Time has changed. We cannot play her as we did before, pulling her this way and that, pushing her forward and back with our diaries and oh-so-important commitments. Rigid no more, she plays a new tune now in this space. She holds the baton, conducts our days. We are slowed.

And outside our panes of glass, neighbours shout over fences, or pantomime wave when they see us at windows, they jog by, ecstatic to hold eye contact, to connect if only for a second.

Messages ping in and out of a blinking box, virtual waves beamed from loved ones, sent from their solitary hub to ours. This strange new digital world abuzz with Skype Cappuccinos, Zoom Cocktails, Virtual Playdates where our kids madly wave at friends. The memes sent to lift our spirits, these light reliefs, a humanity calling card for shared experience – “Here I am… ”, says the face of a stranger, shared 100,000 times “Here I am, and guess what – I feel as you”.

I clean, trying to gain some semblance of control as I navigate the tapestry of feelings weaving in and out of these four walls. Emotions are fast paced, positivity followed by fear, fear sidled-up to gratitude, gratitude swiftly displaced by a wave of acute anxiety. Some days I can keep up, other days – I cannot. And I am not alone in this space, I count this as a blessing. We must count blessings, though if I am honest, some days as I break from work, to reach and hold the small hands of my two children, I wish I had an extra hand to hold myself. We are all holding much suddenly, and despite knowing we are lucky, feeling guilty that we are lucky, life at home can feel a heavy cumbersome load.

And still – we find each other. We clatter pots and pans to thank those on the front line, we clap and cheer outside our front doors, a weekly ritual in this temporary new life. Socially distanced, emotionally close – we sing opera from our balconies to neighbours who join in or share a glass of wine across the air, or chalk the streets with rainbows to thank those resilient and compassionate heroes, united in their fearless battle, fighting for all of us.
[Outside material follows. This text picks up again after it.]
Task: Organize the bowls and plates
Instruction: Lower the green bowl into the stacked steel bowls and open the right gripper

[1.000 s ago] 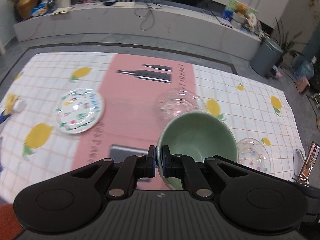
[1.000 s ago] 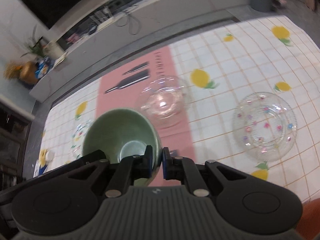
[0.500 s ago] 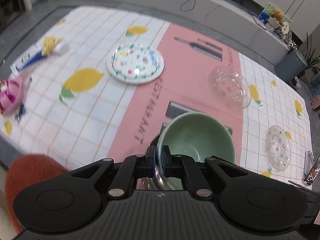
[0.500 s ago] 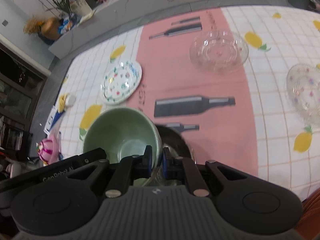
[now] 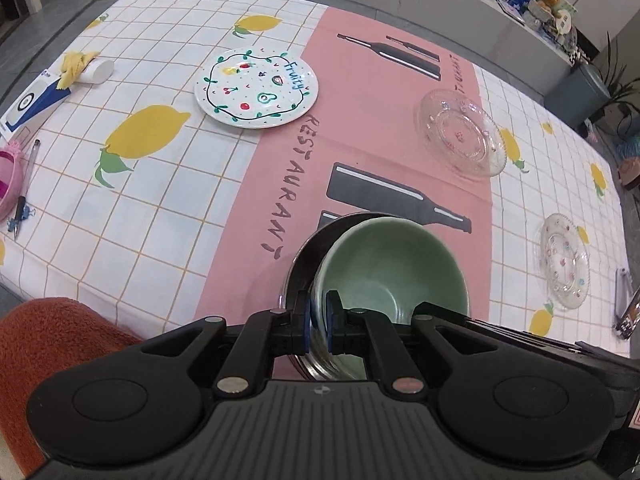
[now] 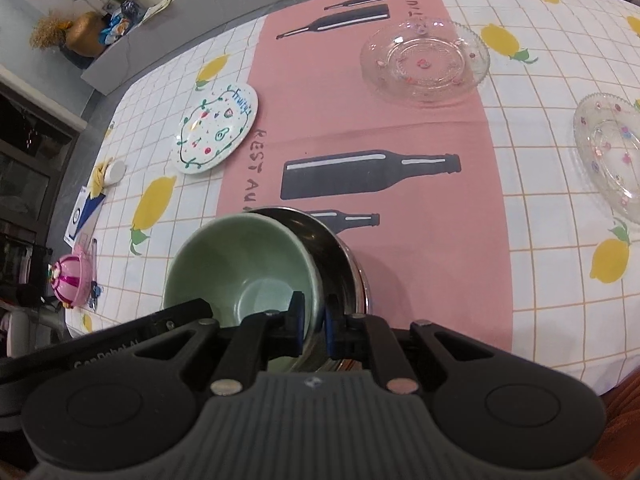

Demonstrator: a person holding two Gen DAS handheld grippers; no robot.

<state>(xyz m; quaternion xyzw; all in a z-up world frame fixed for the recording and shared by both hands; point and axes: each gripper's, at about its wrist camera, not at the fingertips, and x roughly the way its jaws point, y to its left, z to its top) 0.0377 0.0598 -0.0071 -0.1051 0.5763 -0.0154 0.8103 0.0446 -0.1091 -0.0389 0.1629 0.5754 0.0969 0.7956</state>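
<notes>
A pale green bowl [image 5: 390,268] [image 6: 244,264] sits inside a steel bowl [image 5: 308,248] [image 6: 340,256] near the table's front edge. My left gripper [image 5: 316,326] is shut on the green bowl's left rim. The right gripper [image 6: 314,326] is shut on the opposite rim of the same bowl. A white fruit-painted plate [image 5: 256,88] [image 6: 216,130] lies far left on the cloth. A clear glass dish [image 5: 460,132] [image 6: 424,60] rests on the pink strip, and a smaller glass dish with coloured dots [image 5: 564,262] [image 6: 612,156] lies to the right.
The lemon-print tablecloth [image 5: 160,200] covers the table. A pink toy [image 6: 70,278], a pen [image 5: 24,192], a blue-white box [image 5: 32,100] and a white cup [image 5: 98,72] lie at the left edge. A phone [image 5: 626,308] rests at the right edge. An orange seat [image 5: 52,344] stands below.
Both grippers carried the green bowl toward the near table edge and lowered it into the steel bowl, tilting downward. The plates now lie farther away in both views.
</notes>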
That profound sacrifice, that activity, that action, we see it on the news. It feels obscene some days, to stay still, in our houses or flats, when so much pain is happening around us. Holed up listening to podcasts, reading books, teaching our kids, calling our loved ones, being… static. When all we want to do, is … do.

But these parameters must hold us tight. And they will. Who knows, we may grasp at something new, in this sudden unexpected season. A something nestled between the shrieks of our kids fighting, or in the heavy exhalation at the end of the final Zoom call of the day.   This new unhurried time may now lead us by the hand, she may show us something unexpected nestled between skirting boards, in the edges of our rooms, about who we are alone, about who we are together.

Still, home.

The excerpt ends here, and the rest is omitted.